MASSACHUSETTS - A play based on the former Filene's department store ace for the cheapest bridal gowns had its world premiere.
The one-act comedy, "Running of the Brides", was received with cheers, laughter and standing ovations for two weekends in May.
Written by playwright Kevin T. Baldwin. the show concerns 10 women, all from varying walks of life, who have gathered to participate in the event.
The concept is simple: What do the women all talk about, while standing in line for many hours, anxiously awaiting for the race to begin?
The actual race had department store Filene's bringing together multiple brands of gowns by many manufacturers and designers at sharply reduced rates. The race would have hundreds of women bursting through the doors, grabbing dozens of dresses at a time, trying on gown after gown at a frenetic pace. Some women would actually sleep in line in lawn chairs the night before the event.
When the race began, women would knock each other down, running over some who may have fallen to the ground while running. Once in the store many would strip down to their underwear (if worn) to try on possibly one dress or perhaps dozens, all determined to find that one special gown.
Baldwin, a published playwright of 30 years, had always been fascinated by what drove the women, beyond the financial savings, to participate in the event which ran for over 60 years in the Boston area.

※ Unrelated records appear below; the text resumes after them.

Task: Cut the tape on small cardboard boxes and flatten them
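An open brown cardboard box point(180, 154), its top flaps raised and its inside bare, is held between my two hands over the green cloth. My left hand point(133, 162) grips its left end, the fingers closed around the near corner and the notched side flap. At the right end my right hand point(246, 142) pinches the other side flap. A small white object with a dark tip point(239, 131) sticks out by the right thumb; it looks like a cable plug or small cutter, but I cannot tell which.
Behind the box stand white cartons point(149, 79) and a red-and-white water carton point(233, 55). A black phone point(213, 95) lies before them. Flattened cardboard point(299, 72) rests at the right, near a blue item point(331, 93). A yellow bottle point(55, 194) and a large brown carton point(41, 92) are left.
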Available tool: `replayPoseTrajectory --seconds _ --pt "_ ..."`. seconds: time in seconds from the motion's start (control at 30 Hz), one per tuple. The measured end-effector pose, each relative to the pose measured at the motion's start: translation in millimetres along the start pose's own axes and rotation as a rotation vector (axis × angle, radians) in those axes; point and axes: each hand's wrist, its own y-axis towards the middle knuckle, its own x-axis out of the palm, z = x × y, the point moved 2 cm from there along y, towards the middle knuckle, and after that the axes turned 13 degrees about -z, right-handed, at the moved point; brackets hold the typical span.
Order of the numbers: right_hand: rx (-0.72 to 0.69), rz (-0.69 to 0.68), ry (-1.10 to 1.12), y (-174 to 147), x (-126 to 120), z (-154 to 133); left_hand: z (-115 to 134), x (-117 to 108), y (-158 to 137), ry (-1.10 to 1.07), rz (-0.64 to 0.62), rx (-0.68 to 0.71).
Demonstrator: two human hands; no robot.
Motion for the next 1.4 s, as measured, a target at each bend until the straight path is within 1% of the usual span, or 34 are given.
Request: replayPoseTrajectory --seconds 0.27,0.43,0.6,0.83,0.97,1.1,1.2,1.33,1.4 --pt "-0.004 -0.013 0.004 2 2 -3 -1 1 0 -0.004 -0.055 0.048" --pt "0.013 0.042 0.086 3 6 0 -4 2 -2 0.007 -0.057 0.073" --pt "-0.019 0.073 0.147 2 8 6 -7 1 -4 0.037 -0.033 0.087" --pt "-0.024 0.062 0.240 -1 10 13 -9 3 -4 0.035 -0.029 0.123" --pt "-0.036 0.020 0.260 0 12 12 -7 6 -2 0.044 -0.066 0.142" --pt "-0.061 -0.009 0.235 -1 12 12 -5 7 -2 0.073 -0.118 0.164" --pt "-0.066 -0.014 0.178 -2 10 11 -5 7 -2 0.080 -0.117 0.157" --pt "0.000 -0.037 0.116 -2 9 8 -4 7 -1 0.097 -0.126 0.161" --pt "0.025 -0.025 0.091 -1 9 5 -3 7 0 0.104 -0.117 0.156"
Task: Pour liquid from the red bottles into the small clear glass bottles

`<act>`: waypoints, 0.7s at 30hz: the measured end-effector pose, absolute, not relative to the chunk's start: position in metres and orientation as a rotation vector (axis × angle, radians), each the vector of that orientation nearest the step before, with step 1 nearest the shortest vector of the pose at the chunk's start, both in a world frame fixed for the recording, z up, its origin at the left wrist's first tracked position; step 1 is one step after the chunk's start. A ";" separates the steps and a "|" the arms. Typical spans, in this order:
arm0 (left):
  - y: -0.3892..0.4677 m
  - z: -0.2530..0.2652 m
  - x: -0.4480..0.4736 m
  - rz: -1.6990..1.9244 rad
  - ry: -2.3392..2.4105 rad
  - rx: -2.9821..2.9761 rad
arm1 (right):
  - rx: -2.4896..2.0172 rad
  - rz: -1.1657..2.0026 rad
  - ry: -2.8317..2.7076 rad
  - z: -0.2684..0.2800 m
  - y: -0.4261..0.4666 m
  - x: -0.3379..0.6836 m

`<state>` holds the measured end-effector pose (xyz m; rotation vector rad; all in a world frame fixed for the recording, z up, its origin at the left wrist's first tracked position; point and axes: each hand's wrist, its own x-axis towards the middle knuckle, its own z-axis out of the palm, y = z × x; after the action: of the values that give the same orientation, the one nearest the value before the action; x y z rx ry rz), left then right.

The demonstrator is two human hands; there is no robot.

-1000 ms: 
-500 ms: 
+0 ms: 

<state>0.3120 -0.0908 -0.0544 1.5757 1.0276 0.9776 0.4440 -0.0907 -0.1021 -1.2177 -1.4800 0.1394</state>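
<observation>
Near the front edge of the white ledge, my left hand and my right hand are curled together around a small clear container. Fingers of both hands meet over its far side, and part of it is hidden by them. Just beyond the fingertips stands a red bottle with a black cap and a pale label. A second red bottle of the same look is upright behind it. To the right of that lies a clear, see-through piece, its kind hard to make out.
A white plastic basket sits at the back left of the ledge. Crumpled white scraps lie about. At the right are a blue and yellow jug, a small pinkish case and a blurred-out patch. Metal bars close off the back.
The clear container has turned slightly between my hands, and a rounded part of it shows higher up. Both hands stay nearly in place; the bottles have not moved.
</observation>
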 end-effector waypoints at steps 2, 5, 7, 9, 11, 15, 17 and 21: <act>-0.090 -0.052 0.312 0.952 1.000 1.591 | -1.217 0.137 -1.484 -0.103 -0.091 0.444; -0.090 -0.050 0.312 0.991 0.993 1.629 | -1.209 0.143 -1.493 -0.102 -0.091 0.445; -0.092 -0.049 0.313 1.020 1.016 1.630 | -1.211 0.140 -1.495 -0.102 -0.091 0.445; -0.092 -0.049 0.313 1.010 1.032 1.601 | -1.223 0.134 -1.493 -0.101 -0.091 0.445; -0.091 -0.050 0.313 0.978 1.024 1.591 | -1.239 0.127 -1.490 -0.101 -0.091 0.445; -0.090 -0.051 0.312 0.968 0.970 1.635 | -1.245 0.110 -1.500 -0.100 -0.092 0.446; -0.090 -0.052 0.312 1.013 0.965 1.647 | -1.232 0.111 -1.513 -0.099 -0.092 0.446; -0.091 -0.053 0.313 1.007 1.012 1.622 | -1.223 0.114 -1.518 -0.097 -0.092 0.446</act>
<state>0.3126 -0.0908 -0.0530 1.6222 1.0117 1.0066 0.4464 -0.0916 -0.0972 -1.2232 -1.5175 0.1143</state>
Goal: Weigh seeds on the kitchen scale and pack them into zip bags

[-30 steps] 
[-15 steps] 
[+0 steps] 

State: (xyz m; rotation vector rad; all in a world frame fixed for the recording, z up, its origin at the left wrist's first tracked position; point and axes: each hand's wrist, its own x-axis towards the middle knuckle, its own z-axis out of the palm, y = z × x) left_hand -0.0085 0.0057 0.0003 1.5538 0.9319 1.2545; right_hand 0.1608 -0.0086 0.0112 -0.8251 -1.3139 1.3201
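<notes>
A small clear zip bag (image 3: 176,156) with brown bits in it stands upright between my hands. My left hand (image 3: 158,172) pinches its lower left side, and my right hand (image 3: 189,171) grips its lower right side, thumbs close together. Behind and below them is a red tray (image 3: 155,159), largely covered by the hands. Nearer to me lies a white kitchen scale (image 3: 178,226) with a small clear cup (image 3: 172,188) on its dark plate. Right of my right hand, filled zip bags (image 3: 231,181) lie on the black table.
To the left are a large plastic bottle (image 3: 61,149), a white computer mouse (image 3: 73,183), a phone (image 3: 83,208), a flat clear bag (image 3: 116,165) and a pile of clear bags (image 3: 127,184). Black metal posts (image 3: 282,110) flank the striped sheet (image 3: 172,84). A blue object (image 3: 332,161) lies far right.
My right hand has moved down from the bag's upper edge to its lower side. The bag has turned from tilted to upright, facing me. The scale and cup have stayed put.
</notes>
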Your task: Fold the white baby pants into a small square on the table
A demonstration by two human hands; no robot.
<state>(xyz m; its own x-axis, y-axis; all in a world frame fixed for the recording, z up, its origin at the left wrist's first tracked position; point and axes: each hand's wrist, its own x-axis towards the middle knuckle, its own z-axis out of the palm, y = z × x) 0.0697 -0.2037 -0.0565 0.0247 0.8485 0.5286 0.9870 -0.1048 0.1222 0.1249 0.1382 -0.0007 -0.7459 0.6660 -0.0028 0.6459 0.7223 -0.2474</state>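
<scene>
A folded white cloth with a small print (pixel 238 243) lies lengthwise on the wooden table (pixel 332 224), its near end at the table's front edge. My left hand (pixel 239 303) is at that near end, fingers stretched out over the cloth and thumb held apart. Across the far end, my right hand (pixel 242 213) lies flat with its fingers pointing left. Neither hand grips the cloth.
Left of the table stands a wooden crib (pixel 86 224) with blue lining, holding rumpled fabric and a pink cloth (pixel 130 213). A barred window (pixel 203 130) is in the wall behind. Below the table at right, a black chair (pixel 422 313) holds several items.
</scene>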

He researched hours of footage on the event and came up with the ten female characters
who are composites of many of the actual women who took part in the race.
Throughout the course of the 30 minute comedy, we find out why these women are there and about their hopes and dreams of marriage.
First up, friends Shanice and Ophelia, two urban youths who think marriage is a great way to get out of going to school.
We then watch the interplay between Aurora and Prudence, two older sisters who act like polar opposites of each other - Prudence, the "free spirit", is maid-of-honor to Aurora, the bride-to-be, an overtly aggressive, conservative businesswoman.
Then we see Courtney, a partying, bar-hopping young bride-to-be getting married on a whim, who stands in line with her seemingly much more conservative mother, Sybil, who
has some of the wittiest sharp-tongued exchanges and most surprising moments in the show.
Then there is Iris, a young pregnant Latina bride who is also there with her religious mother, Lenore, who is forcing her child to marry the baby's father and "to do what's right" for the sake of the unborn baby.
Finally there is Nina, a young bride who is there with her lesbian friend, Zoey. Zoey hates the whole concept of the event and begins arguing with all the other women
and soon becomes the catalyst for everything that happens during the course of the second half of the play.
There are many twists and turns in the second half of the story that, when performed by the New Players Theatre Guild in Fitchburg, Massachusetts, had audiences laughing at times and moved at others, with an ending that had many cheering.